## Task statement
Look for the string "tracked" in the listing below and copy every line in which it appears.

## Stored data
Start of Block
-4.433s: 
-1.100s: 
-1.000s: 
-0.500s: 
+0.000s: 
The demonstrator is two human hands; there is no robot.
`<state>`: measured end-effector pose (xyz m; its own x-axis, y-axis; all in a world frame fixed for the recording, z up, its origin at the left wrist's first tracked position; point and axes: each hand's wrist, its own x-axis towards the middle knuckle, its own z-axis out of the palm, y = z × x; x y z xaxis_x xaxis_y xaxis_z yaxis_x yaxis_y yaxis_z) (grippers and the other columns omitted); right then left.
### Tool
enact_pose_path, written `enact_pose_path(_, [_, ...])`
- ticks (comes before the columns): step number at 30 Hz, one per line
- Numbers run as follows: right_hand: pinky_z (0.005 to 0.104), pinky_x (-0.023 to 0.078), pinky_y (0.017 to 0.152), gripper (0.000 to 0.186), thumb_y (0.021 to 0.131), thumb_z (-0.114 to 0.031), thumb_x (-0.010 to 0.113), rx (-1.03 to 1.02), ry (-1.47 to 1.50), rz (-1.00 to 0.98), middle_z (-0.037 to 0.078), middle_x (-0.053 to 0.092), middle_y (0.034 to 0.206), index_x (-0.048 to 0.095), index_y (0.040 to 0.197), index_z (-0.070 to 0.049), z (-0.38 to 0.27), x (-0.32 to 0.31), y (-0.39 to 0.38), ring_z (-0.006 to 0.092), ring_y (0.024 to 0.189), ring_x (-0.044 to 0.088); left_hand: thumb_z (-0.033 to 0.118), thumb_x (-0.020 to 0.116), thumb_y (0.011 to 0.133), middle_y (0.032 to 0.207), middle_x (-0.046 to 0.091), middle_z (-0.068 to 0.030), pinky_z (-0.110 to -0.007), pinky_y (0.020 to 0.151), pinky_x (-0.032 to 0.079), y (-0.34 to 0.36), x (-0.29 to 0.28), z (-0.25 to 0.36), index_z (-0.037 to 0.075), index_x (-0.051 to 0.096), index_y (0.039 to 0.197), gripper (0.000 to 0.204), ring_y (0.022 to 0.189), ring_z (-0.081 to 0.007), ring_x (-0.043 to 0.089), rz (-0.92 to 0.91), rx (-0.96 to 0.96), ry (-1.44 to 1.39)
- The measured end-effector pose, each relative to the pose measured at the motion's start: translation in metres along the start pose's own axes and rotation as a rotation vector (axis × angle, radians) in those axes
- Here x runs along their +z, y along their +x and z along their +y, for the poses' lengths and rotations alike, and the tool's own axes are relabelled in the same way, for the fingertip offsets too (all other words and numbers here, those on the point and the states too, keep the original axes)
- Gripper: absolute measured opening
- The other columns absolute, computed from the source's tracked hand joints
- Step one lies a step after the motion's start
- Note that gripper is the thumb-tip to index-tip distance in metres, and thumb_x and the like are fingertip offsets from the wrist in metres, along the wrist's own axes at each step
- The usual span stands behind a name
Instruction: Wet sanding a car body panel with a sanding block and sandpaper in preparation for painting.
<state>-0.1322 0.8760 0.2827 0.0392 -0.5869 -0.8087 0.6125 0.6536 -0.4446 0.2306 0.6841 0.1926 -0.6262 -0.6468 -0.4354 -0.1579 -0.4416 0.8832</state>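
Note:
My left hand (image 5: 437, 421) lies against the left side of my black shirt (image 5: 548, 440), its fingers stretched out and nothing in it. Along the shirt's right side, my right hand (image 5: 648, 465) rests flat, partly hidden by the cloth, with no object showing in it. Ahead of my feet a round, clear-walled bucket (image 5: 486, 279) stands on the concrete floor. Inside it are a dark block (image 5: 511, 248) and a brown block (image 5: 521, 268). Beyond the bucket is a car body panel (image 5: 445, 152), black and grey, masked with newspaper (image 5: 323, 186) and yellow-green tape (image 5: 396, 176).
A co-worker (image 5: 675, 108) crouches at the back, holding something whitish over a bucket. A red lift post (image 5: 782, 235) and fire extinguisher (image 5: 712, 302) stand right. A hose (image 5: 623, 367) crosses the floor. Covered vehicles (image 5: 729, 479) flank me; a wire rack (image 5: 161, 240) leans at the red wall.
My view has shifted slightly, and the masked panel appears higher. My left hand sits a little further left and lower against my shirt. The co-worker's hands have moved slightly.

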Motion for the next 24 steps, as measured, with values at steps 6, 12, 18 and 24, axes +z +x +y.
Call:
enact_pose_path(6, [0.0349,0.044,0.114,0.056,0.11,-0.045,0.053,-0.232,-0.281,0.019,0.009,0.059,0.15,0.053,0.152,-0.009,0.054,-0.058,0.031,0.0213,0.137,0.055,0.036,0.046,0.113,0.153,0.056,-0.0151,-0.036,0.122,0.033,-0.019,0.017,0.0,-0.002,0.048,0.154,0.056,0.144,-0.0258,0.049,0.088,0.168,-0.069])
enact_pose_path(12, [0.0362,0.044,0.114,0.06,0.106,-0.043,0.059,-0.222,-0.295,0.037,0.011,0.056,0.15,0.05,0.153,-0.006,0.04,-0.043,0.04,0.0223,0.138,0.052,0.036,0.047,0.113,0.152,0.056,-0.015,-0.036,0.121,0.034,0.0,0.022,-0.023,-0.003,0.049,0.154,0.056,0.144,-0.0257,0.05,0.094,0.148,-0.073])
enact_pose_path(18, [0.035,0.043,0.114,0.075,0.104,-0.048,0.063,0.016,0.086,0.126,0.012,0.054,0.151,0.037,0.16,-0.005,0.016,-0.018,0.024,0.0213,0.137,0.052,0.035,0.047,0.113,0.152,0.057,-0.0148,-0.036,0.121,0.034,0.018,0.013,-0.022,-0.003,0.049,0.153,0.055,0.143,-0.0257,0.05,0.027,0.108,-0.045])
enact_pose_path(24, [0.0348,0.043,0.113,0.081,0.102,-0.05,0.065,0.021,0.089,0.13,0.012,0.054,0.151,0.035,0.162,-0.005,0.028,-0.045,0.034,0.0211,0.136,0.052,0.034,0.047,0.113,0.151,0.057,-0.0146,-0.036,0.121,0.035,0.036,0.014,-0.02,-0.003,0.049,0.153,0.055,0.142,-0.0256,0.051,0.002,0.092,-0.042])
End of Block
## The completed task
`<state>`: measured end-effector pose (xyz m; its own x-axis, y-axis; all in a world frame fixed for the recording, z up, its origin at the left wrist's first tracked position; point and axes: each hand's wrist, its own x-axis towards the middle knuckle, its own z-axis out of the palm, y = z × x; x y z xaxis_x xaxis_y xaxis_z yaxis_x yaxis_y yaxis_z) (grippers and the other columns omitted); right then left.
- The other columns absolute, computed from the source's tracked hand joints

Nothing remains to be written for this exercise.